La ventaja de la historia es que hace posible encontrar en el pasado lo que resulta indispensable, o conveniente, para las necesidades del presente. La historia de España no ha sido una excepción. Reflexionando sobre ella, Santos Juliá apuntaba con razón que tras su viaje por nuestra trayectoria en común una cosa parecía segura: «que la representación del pasado cambia a medida que se transforma la experiencia del presente». Por eso cuando los hechos históricos se resisten a lo que en un momento se precisa, cabe recurrir a «reinventarlos». Ello permite convertir costumbres que apenas alcanzan una centuria en tradiciones seculares, considerar héroes de una causa a personajes que batallaron por otra muy distinta, y entender como hechos fundadores circunstancias que en su día respondieron a necesidades que nada tienen que ver con las que se les atribuye. Pero es igual, dice Blanco: lo importante es el efecto político que con ello se consigue y no la certeza científica sobre las que esas afirmaciones se construyen. Y ello porque el nacionalismo concibe la historia, antes que nada, como una fuente de legitimidad política. Según ha escrito Fernando Savater, se trata de la historia no «en cuanto lección de lo que ha sucedido, sino en tanto programa regenerador de lo que tiene que pasar», de la «historia como condición de la política a seguir», pues «los nacionalismos que reclaman reparación se declaran damnificados por la historia y exigen el tipo de ayudas que esperan las víctimas de una inundación o un terremoto de los poderes públicos». Y continúa Savater: «Dado que la historia , en cuanto simple constatación documental de sucesos, no parece bastante perentoria como fuente de derechos políticos, los nacionalistas utilizan un aparato legendario apoyado mucho más en la estructura mítica que en la investigación cientifica». Solo la aceptación generalizada de esa impostura permite explicar, entre otras cosas, que pueda hablarse en el debate político español con total normalidad de nacionalidades históricas y regiones que, aunque no llegue a explicitarse, se supone que carecen de ese bien tan apreciado, y que serian, por tanto, regiones sin historia.
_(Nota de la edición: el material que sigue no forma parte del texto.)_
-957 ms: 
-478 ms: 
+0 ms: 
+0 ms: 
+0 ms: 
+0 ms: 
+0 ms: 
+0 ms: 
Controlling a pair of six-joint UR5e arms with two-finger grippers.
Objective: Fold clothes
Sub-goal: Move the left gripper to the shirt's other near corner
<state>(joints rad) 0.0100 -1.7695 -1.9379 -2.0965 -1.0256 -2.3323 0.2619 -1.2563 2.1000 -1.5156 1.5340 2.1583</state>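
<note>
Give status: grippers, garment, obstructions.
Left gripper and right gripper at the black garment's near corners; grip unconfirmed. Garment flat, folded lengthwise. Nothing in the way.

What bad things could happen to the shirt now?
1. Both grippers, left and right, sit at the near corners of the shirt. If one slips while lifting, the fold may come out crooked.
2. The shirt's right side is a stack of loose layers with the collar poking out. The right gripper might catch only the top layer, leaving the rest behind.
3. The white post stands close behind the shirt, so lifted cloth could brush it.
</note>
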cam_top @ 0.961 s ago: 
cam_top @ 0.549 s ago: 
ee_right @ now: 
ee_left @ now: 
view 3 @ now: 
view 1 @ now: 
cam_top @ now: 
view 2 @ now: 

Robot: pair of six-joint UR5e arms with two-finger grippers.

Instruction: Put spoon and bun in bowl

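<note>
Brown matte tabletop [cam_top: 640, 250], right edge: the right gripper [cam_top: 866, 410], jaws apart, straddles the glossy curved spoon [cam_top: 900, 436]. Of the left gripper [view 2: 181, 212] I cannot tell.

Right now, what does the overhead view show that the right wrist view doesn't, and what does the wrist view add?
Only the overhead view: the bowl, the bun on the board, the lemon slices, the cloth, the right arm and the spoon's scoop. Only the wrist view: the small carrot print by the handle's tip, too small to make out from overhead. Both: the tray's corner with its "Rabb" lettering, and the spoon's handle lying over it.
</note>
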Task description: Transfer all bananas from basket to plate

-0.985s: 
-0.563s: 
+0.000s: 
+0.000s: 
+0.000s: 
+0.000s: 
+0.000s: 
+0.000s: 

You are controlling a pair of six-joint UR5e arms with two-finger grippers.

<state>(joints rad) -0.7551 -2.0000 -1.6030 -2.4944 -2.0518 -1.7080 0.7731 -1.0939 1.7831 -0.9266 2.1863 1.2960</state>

Una posición insostenible que no resiste el más mínimo contraste con la historia de verdad, aunque se corresponda con las instrucciones contenidas en el «Manual del buen progresista». Así lo destacaba Francisco Tomás y Valiente, (…): «Usted ha dicho no sé qué del historicismo y que historicismo tiene tanto como el que más Castilla-León. Ahí yo quisiera precisar conceptos. Lo que tiene Castilla-León es tanta antigüedad o más que nadie. Quizá Asturias más, si nos remontamos al reino astur-leonés, pues mas o menos; al igual que los primeros condados catalanes o más o menos que Navarra (…). Suprimamos de una vez la estúpida expresión de comunidades históricas, porque eso no significa nada. ¿Comunidades históricas, qué son? Las tres que por haber tenido un Estatuto, por cierto que el de Galicia de aquella manera, en mil novecientos treinta y tantos, ya son históricas; pues pequeña historia es la que tienen, bien reciente es. ¿Comunidades históricas, qué quiere decir? ¿Que ahora mismo son el soporte territorial de lo que fueron antes reinos de la Corona de Aragón o de la Corona de Castilla? Pues entonces, naturalmente, comunidades históricas no son solo Cataluña, País Vasco…El País Vasco como comunidad, nació en la II República, (…). Y es que como debía de dejar escrito Ernest Renan en su ensayo «el olvido», y hasta yo diría que el error histórico, son un factor esencial en la creación de una nación, de modo que el progreso de los estudios históricos es a menudo un peligro para la nacionalidad».
Basado en R.L. Blanco Valdés, «Nacionalidades históricas y Regiones sin Historia», Alianza Editorial, 2005.